That honeyed flaxen hair against the royal blue coat was so irresistible (yellow against blue) that I seriously thought of calling my man Jason (who loves to talk about hair color, being rather an expert at changing it for people), right then and there, telling him we need to make some changes during my next visit.

When a woman talks about changing her hair entirely (I’d already discussed going short again, but Jason balked: he loves the idea of a 50+ person with long hair, occasionally done up in a pony tail; one doesn’t challenge Jason), you suspect that something’s up. She is redefining herself in some way.

Am I? I’m thinking about it.

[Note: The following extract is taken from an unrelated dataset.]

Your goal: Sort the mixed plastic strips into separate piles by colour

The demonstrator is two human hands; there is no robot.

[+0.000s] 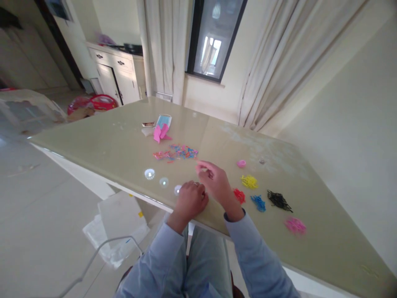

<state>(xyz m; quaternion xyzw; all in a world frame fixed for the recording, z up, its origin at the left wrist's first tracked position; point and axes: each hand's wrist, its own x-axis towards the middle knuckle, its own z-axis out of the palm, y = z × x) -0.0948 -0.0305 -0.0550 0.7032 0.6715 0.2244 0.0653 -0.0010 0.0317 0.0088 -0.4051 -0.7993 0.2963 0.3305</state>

For the time being, I put aside thoughts of hair and concentrated on giving permission for my cabbie to zip through yellow lights so that I could catch my flight. I did. I am en route LGA as I type this.

Heading into a storm

Class is done. Another hour and I’ll be New York-bound. Or snow-bound. Because as far as I can tell, a winter storm and I will be chasing each other around the Midwest before I finally get closer to the coast. My immediate thought – if I get stranded, at least it wont be like Aurora, Colorado.

But actually I’ve been mulling over a different kind of storm – the one that leads you to create something that roughly can be cast into the domain of “art.” A blogger over at Home Sweet Road writes this about her painting: “My art has always come from darkness.” She muses if she will be able to sustain that quality of painting, now that she has hit a period of tranquility, happiness even.

Will I be reassuring if I write and tell her this: not to worry! People who have lived through a powerful tempest (or two. or three…) never shake it at the core. There is something nicely permanent about that level of sadness which is juicy fuel for all of us who use it to produce the next painting, or chapter in a book. Sweet bedfellows – despair and creativity, egging each other on. They make happiness look soppy and dull.